The Théâtre Montparnasse is a theatre at 31, rue de la Gaîté in the 14th arrondissement of Paris.

History
After the death of famed Paris theatre builder and artistic director Henri Larochelle (1826-1884), his widow, along with former actor and artistic director Louis-Hubert Hartmann, built the present structure, which opened on 29 October 1886, on a site that had been dedicated to theatre since 1817. Architect Charles Peigniet, who helped create the pedestal for the Statue of Liberty in New York Bay, designed the new building.
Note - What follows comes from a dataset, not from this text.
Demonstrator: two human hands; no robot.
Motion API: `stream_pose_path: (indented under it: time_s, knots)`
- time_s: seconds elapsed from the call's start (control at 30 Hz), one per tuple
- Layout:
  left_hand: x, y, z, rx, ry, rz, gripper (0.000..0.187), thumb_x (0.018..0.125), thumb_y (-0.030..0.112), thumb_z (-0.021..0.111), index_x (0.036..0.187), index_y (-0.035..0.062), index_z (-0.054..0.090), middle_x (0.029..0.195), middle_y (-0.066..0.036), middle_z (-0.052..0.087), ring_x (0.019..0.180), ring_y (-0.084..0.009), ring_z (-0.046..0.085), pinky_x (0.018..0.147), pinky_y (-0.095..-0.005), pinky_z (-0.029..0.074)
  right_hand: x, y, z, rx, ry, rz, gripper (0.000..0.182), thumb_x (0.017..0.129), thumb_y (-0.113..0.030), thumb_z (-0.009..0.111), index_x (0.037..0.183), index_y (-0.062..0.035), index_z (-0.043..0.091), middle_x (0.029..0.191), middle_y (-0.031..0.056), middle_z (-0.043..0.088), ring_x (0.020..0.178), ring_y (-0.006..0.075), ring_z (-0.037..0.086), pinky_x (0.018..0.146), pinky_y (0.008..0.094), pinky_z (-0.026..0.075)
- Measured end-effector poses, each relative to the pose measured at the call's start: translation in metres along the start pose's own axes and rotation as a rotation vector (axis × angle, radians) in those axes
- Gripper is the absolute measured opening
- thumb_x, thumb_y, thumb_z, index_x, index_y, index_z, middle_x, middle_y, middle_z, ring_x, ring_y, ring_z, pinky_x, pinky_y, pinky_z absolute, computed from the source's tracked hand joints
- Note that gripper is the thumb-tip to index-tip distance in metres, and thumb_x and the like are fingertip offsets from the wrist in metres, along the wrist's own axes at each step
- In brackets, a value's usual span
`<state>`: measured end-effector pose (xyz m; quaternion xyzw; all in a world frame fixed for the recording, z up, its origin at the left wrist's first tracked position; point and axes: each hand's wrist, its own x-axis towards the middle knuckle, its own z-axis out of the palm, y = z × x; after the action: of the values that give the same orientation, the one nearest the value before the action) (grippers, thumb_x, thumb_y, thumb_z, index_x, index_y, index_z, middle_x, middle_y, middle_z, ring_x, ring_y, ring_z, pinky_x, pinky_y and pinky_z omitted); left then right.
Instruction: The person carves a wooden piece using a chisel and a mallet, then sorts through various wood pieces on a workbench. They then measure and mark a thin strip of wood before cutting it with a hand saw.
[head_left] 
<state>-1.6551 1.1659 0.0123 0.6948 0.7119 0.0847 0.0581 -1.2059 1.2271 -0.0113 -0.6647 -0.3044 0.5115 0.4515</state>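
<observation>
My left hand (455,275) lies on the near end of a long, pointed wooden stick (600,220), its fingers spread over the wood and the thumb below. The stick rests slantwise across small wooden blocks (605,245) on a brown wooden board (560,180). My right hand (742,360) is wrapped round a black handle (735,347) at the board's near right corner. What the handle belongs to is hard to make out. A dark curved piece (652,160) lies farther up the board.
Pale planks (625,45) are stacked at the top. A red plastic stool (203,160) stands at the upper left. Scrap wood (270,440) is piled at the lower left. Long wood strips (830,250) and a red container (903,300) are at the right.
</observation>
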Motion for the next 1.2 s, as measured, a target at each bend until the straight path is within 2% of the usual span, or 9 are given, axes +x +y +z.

Although the Théâtre Montparnasse began as a commercial playhouse for melodramatic fare, it occasionally leased its stage to new experimentalist plays of the Independent Theatre movement. A year after the theatre's opening, Hartmann readily agreed to lease his stage to André Antoine, whose revolutionary new company, the Théâtre Libre, had, in spring 1887, earned immediate publicity as an exciting venture devoted to producing new plays. He also generously offered his warehouse of scenery and backdrops. Théâtre Montparnasse became the Théâtre Libre's home for the six programmed evenings between November 1887 and June 1888, where it presented fifteen new works of varying quality. The season's most resounding success was the French premiere of Tolstoy's The Power of Darkness on 10 February 1888, which led to a rare sold-out repeat performance eight days later. By contrast, on 16 January 1891, Paul Fort's Théâtre d'Art presented a failed, five-and-a-half-hour production of Shelley's The Cenci in French translation.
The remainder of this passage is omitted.